◆ Exercise description
Each line of the listing below must be retyped exactly, with images left out.

━━━━━━━━

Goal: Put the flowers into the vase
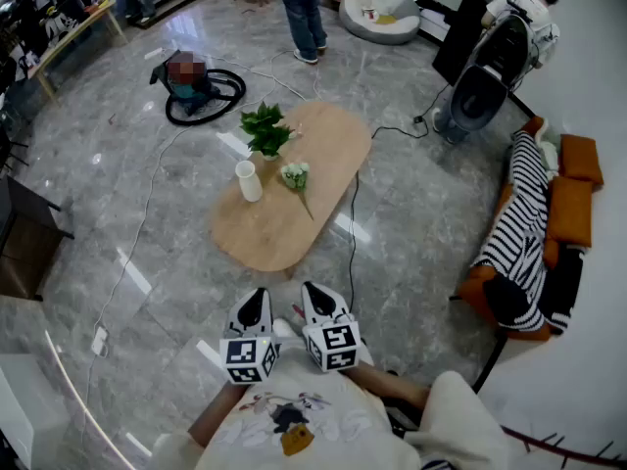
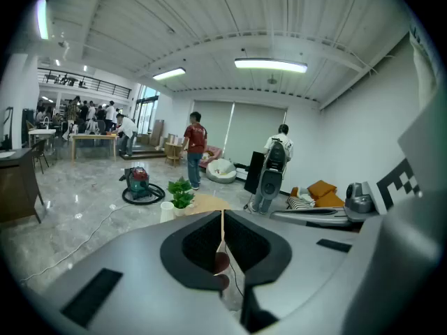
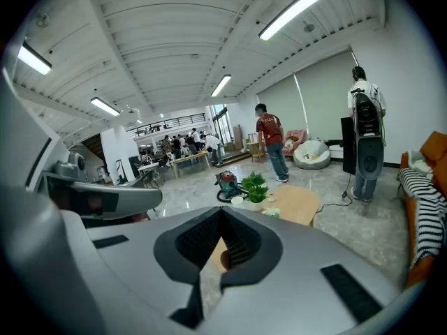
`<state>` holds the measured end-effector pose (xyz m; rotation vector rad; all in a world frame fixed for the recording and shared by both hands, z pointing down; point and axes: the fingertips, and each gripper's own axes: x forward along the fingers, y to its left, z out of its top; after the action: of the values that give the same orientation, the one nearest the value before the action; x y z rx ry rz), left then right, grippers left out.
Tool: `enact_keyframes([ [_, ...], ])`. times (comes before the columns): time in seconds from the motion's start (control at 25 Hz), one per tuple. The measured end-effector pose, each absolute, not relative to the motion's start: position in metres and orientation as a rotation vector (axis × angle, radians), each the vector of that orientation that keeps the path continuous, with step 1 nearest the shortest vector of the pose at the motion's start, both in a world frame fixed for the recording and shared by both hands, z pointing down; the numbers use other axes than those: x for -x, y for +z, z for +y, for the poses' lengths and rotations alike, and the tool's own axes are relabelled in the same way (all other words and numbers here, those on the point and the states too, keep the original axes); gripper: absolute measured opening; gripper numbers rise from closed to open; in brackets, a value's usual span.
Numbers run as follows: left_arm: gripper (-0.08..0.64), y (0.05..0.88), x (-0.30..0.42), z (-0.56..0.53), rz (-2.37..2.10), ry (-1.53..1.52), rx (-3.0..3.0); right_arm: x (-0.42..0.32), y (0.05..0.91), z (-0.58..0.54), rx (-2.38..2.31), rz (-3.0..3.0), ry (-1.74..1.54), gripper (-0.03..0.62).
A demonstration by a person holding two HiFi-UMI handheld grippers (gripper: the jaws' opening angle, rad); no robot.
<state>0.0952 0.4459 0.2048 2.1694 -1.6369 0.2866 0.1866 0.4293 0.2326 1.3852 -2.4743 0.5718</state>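
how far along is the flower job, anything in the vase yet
Done: nothing yet. The white flowers with green stems lie on the oval wooden table beside the upright white cylindrical vase, not touching it. In hand: nothing; the left claw and right claw are both shut and empty, short of the table. Left: reach the table, grasp the flowers, set them in the vase.
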Motion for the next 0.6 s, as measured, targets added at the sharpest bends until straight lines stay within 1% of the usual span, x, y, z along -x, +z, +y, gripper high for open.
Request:
enact_keyframes([
  [0.28,0.018,0.207,-0.086,0.450,-1.634,0.286,-2.160,-0.176,0.233,0.436,-1.365,-2.490,0.555,0.006],
  [0.6,0.018,0.209,-0.073,0.456,-1.609,0.270,-2.161,-0.162,0.236,0.444,-1.356,-2.506,0.646,0.006],
])
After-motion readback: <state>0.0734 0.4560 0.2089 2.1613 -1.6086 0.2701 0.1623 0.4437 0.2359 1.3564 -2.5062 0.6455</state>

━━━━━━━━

◆ The answer
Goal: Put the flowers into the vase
`<state>` holds the measured end-effector pose (xyz m; rotation vector rad; all in a world frame fixed for the recording and shared by both hands, z pointing down; point and axes: the fingertips, and each gripper's own axes: x forward along the fingers, y to its left, z out of its top; after the action: of the values that give the same orientation, the one nearest the value before the action; x y z rx ry rz), left then right, grippers left out.
Tool: `enact_keyframes([ [_, ...], ])`. times (comes before the columns): time in seconds from the motion's start (control at 25 Hz), one per tuple. The measured end-effector pose, each absolute, not relative to the motion's start: position in metres and orientation as a rotation vector (axis × angle, radians), each the vector of that orientation that keeps the path continuous, with step 1 nearest the shortest vector of the pose at the motion's start, both in a world frame fixed for the recording and shared by both hands, z pointing down; the numbers use other axes than those: x for -x, y for +z, z for +y, for the poses' lengths and rotations alike, and the tool's own axes are relabelled in the same way (all other words and numbers here, those on the point and the states too, keep the original axes); gripper: absolute measured opening; gripper numbers rise from closed to open; in brackets, a value's usual span.
Numbers run as follows: left_arm: gripper (-0.08..0.64), y (0.05..0.88), x (-0.30..0.42), z (-0.56..0.53), rz (-2.37..2.10), ry (-1.53..1.52), rx (-3.0..3.0); right_arm: x (-0.42..0.32), y (0.05..0.91), z (-0.58..0.54), rx (-2.38..2.31), rz (-3.0..3.0), ry (-1.74..1.54), gripper (-0.03..0.62).
A demonstration by a person holding two HiFi-UMI handheld grippers (gripper: the jaws' opening angle, rad); no robot.
<state>0.0952 0.4459 0.2048 2.1694 -1.6369 0.2866 0.1866 0.4293 0.2326 1.3852 -2.4743 0.5718</state>
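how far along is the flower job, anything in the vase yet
Done: nothing yet. The white flowers with green stems lie on the oval wooden table beside the upright white cylindrical vase, not touching it. In hand: nothing; the left claw and right claw are both shut and empty, short of the table. Left: reach the table, grasp the flowers, set them in the vase.
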Motion for the next 0.6 s, as measured, targets added at the sharpest bends until straight lines stay within 1% of the usual span, x, y, z along -x, +z, +y, gripper high for open.
Request:
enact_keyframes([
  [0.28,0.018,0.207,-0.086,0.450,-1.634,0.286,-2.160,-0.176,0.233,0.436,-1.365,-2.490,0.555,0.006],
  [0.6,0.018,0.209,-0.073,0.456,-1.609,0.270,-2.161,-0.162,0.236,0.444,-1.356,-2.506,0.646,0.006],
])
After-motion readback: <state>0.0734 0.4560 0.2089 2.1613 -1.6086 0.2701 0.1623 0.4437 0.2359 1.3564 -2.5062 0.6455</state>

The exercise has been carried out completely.